Striking the Stars and Bars

BE DAMNED SURE of the following: the confederate States of america was neither a noble nor lost cause, and that the American Civil Was was fought over the issue of slavery, whether to preserve it, not state's rights. Leaving the union and launching a war of aggression to preserve slavery was inherently ignoble, traitorous and treasonous, and the essential re-enslavement of African-Americans following reconstruction essentially preserved the ignoble institution, vestiges of which arguably remain to this today, as clearly indicated by contemporary American culture. In point of fact the confederfates and their sympathizers were treasonous traitors, which is why Abraham Lincoln locked up southern sympathizers in Washington D.C. and threw away the key, illegally. Statues to confederate heroes were erected long after the war, in the late nineteenth and early twentieth century, when southern resentment of the United States and blacks were at their peak, and white supremacy suffused southern culture as white supremacists organized in the KKK and the conservative community, and dominated southern state and local governments.

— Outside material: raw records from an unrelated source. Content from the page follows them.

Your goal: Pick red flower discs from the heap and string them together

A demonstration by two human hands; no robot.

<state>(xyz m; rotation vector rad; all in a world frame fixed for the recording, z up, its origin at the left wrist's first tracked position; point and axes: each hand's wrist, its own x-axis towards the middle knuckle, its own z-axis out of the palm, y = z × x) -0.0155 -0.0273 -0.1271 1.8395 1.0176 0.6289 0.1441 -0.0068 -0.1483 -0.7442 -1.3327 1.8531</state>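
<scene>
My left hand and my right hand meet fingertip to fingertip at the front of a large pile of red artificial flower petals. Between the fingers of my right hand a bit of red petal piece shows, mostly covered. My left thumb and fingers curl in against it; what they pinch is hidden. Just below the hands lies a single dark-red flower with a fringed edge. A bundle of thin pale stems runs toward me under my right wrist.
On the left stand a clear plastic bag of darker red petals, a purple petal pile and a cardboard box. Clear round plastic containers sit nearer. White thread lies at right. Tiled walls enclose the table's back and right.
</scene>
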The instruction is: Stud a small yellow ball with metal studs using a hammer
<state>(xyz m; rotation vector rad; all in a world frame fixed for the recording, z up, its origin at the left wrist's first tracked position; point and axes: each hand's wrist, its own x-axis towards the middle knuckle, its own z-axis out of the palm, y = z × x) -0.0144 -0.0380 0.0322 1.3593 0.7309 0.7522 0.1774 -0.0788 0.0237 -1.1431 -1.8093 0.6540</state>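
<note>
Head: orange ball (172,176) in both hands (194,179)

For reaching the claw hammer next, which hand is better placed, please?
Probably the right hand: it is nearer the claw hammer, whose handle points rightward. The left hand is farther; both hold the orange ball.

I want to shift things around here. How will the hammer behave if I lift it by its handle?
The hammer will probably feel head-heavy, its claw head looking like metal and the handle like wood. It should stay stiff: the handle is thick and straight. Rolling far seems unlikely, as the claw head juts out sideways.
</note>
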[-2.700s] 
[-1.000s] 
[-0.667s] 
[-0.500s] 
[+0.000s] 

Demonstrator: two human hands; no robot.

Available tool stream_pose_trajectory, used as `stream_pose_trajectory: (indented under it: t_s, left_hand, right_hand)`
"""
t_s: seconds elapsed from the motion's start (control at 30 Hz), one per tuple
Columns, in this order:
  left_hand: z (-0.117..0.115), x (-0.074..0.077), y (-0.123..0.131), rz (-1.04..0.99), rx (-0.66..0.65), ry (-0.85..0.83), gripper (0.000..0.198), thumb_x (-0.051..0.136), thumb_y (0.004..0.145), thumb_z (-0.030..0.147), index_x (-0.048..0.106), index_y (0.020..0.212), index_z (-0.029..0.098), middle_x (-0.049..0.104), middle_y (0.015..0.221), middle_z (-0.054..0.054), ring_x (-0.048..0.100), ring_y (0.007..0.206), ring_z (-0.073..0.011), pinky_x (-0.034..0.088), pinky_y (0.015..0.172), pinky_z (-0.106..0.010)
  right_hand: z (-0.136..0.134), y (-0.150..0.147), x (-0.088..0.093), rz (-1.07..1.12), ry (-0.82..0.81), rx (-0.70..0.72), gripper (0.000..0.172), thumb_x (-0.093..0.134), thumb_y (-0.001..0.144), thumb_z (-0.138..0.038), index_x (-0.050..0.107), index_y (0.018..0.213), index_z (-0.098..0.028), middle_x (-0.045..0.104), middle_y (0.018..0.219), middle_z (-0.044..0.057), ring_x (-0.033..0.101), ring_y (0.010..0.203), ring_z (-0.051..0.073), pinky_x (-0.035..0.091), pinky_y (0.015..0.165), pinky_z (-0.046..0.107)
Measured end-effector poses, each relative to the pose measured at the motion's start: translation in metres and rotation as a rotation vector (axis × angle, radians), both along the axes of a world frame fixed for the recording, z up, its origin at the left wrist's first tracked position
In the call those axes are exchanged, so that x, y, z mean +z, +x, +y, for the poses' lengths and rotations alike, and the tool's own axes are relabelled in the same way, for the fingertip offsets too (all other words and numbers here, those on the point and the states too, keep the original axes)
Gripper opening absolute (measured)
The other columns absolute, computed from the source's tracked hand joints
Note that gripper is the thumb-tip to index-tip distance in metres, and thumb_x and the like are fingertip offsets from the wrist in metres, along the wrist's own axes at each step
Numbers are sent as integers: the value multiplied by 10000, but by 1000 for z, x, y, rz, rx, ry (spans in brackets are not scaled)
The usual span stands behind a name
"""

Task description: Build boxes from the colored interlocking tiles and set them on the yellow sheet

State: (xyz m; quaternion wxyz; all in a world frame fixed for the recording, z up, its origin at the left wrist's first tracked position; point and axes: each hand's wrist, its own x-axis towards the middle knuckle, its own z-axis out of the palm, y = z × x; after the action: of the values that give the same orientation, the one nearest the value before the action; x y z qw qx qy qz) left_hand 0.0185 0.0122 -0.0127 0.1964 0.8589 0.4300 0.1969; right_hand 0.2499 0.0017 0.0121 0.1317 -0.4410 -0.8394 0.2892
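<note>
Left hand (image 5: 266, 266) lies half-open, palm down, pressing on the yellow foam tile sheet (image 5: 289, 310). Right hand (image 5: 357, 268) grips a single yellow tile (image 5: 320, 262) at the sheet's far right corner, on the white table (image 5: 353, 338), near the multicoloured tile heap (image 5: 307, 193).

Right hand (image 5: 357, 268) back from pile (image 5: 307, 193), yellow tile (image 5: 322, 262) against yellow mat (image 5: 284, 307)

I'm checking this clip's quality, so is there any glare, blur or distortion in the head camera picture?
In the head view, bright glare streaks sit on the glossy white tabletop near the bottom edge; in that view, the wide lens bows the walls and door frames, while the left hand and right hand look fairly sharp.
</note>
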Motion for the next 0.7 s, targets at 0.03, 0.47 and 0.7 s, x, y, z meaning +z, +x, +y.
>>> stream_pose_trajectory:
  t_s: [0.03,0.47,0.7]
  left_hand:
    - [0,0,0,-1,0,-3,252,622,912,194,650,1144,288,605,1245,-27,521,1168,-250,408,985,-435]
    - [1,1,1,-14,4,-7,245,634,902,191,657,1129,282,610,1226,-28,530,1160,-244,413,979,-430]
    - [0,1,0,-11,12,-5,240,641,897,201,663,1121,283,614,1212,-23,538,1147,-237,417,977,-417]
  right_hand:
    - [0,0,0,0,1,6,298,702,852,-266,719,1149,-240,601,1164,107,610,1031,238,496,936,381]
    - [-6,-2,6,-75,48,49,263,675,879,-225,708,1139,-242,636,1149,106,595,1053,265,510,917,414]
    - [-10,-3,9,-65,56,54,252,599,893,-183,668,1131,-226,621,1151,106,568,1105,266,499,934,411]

Take down the statues to traitors. The argument that doing so erases history is patently fatuous; history books are not in short supply. Some African-Americans with noble intent have suggested that since the statues can harm no one unless they happen to topple in the wind at inopportune times conveniently ignores the emotional damage they do. Thomas Jefferson and Winston Churchill were racists, We could do without many statues and monuments to people. A comprehensive solution might be to relocate statues of genocidal killers such as Andrew Jackson, St. Paul, and William T. sherman in museums as art, which they actually are. In their place, if anything, erect monuments to truly great people: artists, poets, scientists, teachers., and to animals and nature.